▼

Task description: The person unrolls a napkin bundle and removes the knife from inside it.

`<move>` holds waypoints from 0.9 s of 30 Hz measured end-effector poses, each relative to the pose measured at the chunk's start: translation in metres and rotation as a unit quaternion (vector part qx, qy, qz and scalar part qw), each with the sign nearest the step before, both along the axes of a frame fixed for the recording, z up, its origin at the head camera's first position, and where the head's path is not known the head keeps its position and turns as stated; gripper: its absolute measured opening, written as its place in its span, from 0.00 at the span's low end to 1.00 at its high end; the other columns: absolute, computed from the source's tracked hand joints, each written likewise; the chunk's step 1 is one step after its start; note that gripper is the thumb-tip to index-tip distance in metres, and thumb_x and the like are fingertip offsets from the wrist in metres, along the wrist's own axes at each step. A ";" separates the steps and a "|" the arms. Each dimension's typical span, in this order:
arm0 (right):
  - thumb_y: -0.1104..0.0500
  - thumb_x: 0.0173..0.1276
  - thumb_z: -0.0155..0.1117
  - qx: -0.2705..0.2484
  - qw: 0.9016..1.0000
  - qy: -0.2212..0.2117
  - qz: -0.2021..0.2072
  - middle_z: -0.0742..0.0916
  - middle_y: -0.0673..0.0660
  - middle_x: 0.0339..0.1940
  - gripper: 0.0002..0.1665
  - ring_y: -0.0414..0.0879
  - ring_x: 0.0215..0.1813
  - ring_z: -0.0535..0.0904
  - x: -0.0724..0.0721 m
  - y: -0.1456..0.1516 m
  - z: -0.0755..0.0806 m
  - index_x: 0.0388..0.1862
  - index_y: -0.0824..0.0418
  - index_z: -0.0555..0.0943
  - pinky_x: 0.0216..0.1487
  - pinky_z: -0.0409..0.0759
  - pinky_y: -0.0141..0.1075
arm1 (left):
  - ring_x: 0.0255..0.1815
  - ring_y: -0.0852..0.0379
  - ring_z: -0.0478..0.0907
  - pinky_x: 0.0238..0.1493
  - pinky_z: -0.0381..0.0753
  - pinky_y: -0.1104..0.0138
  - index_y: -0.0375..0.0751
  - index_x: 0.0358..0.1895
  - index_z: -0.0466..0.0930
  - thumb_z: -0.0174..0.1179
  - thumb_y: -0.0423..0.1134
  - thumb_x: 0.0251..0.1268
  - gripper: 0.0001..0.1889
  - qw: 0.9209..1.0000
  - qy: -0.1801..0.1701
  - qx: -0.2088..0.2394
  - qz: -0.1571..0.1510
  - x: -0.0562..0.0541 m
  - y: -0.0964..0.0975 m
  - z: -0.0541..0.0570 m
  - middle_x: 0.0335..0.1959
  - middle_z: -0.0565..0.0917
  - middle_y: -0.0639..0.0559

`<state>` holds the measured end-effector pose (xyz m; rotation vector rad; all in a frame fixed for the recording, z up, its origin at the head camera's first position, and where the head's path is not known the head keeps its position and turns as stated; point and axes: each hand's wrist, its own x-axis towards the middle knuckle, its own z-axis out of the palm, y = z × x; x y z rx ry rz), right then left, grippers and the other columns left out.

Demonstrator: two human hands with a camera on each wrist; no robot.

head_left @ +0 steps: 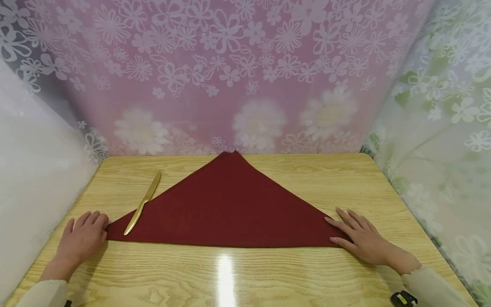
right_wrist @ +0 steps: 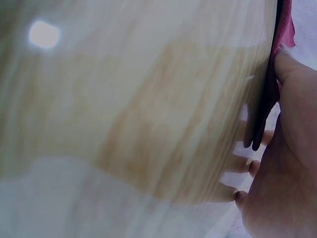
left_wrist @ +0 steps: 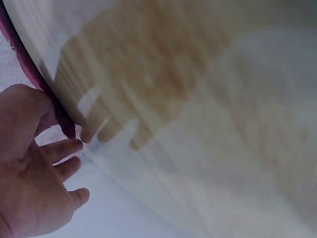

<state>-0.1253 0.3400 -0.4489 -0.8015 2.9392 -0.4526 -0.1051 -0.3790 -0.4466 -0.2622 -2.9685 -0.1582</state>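
A dark red cloth napkin (head_left: 234, 204) lies folded into a triangle, its point toward the back edge and its long fold toward the person. Its left corner is pinched between the thumb and curled forefinger of my left hand (head_left: 82, 236); the other fingers bend toward the tabletop. My right hand (head_left: 366, 238) rests with spread, fairly straight fingers on the right corner, which it partly hides. A gold table knife (head_left: 143, 202) lies slanted across the napkin's left edge, one end on the cloth and the other on the wood, apart from both hands.
A glossy light wood table (head_left: 184, 273) carries everything and shows a bright light reflection near the front. Pink flowered sheeting (head_left: 245, 76) hangs behind its back edge. Pale sheeting (head_left: 441, 128) borders the right side, and whitish sheeting (head_left: 34, 149) the left.
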 end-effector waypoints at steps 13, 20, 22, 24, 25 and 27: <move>0.44 0.72 0.54 0.006 1.000 -0.004 -0.003 0.57 0.65 0.75 0.33 0.72 0.70 0.50 0.000 0.001 0.000 0.74 0.45 0.62 0.60 0.50 0.67 | 0.53 0.30 0.62 0.44 0.58 0.37 0.45 0.37 0.67 0.47 0.28 0.64 0.06 0.999 -0.043 -0.003 0.018 0.003 0.002 0.004 0.44 0.69 0.40; 0.44 0.72 0.55 0.014 1.000 0.006 0.001 0.59 0.66 0.74 0.33 0.72 0.70 0.52 0.000 0.000 0.001 0.73 0.46 0.63 0.60 0.52 0.65 | 0.46 0.35 0.69 0.39 0.65 0.43 0.47 0.31 0.69 0.50 0.29 0.60 0.07 1.000 0.001 -0.011 0.011 0.001 0.005 0.006 0.35 0.71 0.49; 0.44 0.72 0.55 0.017 1.000 0.011 0.003 0.60 0.66 0.73 0.32 0.72 0.69 0.53 0.000 0.000 0.002 0.73 0.46 0.64 0.60 0.53 0.65 | 0.46 0.35 0.70 0.40 0.66 0.42 0.46 0.31 0.71 0.52 0.29 0.59 0.06 1.000 0.013 -0.009 0.010 0.000 0.006 0.007 0.37 0.73 0.45; 0.44 0.72 0.55 0.021 1.000 0.017 0.004 0.61 0.66 0.73 0.32 0.72 0.69 0.53 0.000 0.000 0.002 0.73 0.47 0.64 0.60 0.53 0.65 | 0.49 0.34 0.71 0.43 0.68 0.42 0.43 0.33 0.73 0.53 0.29 0.58 0.05 1.000 0.025 -0.003 0.010 -0.002 0.008 0.008 0.42 0.76 0.40; 0.44 0.72 0.55 0.023 1.000 0.018 0.005 0.61 0.66 0.73 0.32 0.72 0.69 0.54 0.000 0.000 0.002 0.73 0.46 0.65 0.60 0.54 0.65 | 0.50 0.33 0.71 0.45 0.68 0.41 0.42 0.35 0.75 0.53 0.29 0.59 0.04 1.000 0.027 0.002 0.010 -0.003 0.010 0.009 0.46 0.77 0.37; 0.44 0.72 0.55 0.027 0.999 0.020 0.006 0.62 0.67 0.73 0.32 0.72 0.69 0.54 -0.001 -0.001 0.004 0.73 0.47 0.65 0.60 0.55 0.65 | 0.53 0.32 0.70 0.48 0.68 0.41 0.40 0.39 0.77 0.52 0.30 0.59 0.07 0.999 0.030 0.011 0.010 -0.005 0.013 0.011 0.51 0.76 0.33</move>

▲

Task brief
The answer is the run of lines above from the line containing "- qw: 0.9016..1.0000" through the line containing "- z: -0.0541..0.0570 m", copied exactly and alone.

Output of the exercise
  - qw: 0.9016..1.0000
  - qy: -0.2212..0.2117
  - qz: -0.2021..0.2072
  - middle_z: -0.0742..0.0916
  - middle_y: -0.0673..0.0660
  - middle_x: 0.0339..0.1940
  - gripper: 0.0002..0.1665
  - ring_y: -0.0414..0.0879
  - ring_x: 0.0215..0.1813
  - ring_z: -0.0535..0.0904
  - x: -0.0724..0.0721 m
  - y: -0.1456..0.1516 m
  - z: -0.0755..0.0806 m
  - index_x: 0.0388..0.1862
  - index_y: -0.0824..0.0418
  - index_z: -0.0555..0.0943
  - pinky_x: 0.0216..0.1487
  - pinky_z: -0.0409..0.0759
  - pinky_y: -0.0141..0.1075
arm1 (left):
  - ring_x: 0.0255..0.1815
  - ring_y: -0.0852..0.0379
  - ring_z: -0.0478..0.0907
  - pinky_x: 0.0238..0.1493
  - pinky_z: -0.0381..0.0753
  - pinky_y: -0.1104..0.0138
  - index_y: -0.0375..0.0751
  - index_x: 0.0358..0.1895
  - index_z: -0.0466..0.0930
  - thumb_z: -0.0174..0.1179
  - thumb_y: -0.0423..0.1134
  - thumb_x: 0.0251..0.1268
  - gripper: 0.0001..0.1889
  - qw: 0.9209..1.0000
  - qy: -0.1801..0.1701
  - qx: -0.2088..0.2394
  - qz: -0.1571..0.1510
  - x: -0.0562..0.0541 m
  - y: -0.0964..0.0975 m
  - z: -0.0541..0.0570 m

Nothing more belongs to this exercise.